### What is being asked
Your response should be an exact transcription of the data, images excluded.

[[ Source material open ]]

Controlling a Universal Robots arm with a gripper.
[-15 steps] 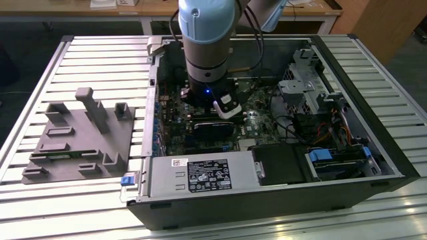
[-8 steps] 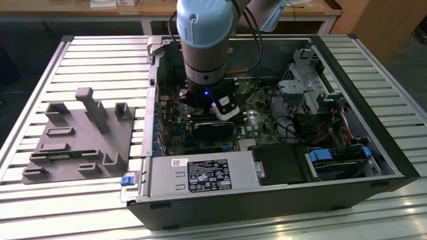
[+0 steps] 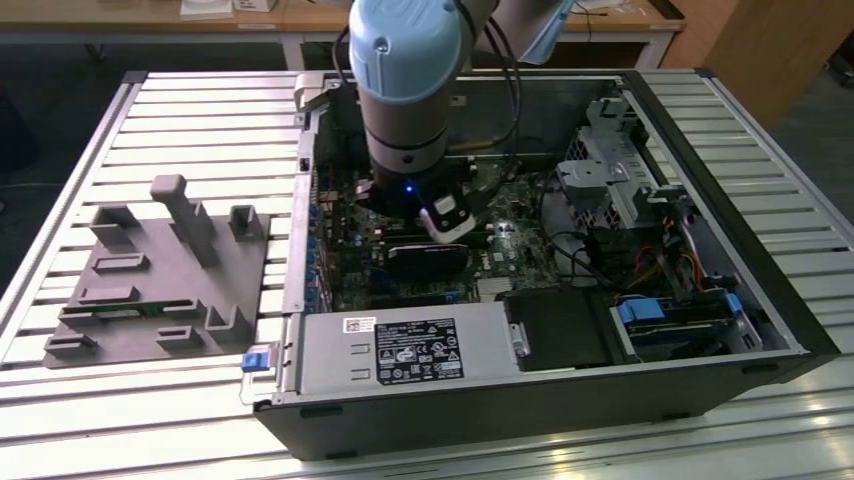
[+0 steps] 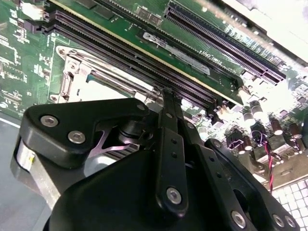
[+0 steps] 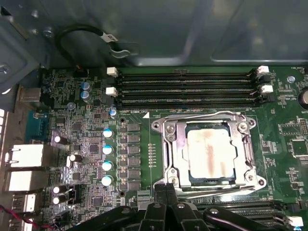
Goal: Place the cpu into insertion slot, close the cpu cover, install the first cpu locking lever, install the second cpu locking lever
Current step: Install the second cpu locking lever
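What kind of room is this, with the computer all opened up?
Probably a robotics lab or workshop. An open black desktop computer case lies on a ribbed aluminium table, a grey plastic parts fixture sits beside it, and wooden desks stand behind.

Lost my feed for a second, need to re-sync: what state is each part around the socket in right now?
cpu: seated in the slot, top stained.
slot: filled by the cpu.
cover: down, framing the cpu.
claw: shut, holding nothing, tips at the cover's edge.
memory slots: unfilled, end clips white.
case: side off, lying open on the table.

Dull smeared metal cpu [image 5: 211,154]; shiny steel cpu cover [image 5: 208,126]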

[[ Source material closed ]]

### Solved exercise
Controlling a Universal Robots arm with a gripper.
[-15 steps] 
[-8 steps] 
[+0 steps] 
[+0 steps] 
[+0 steps] 
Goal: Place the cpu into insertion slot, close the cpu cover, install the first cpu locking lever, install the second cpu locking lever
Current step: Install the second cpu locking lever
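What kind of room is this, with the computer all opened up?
Probably a robotics lab or workshop. An open black desktop computer case lies on a ribbed aluminium table, a grey plastic parts fixture sits beside it, and wooden desks stand behind.

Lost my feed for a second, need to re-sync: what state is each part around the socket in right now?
cpu: seated in the slot, top stained.
slot: filled by the cpu.
cover: down, framing the cpu.
claw: shut, holding nothing, tips at the cover's edge.
memory slots: unfilled, end clips white.
case: side off, lying open on the table.

Dull smeared metal cpu [image 5: 211,154]; shiny steel cpu cover [image 5: 208,126]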

Nothing else is required for this exercise.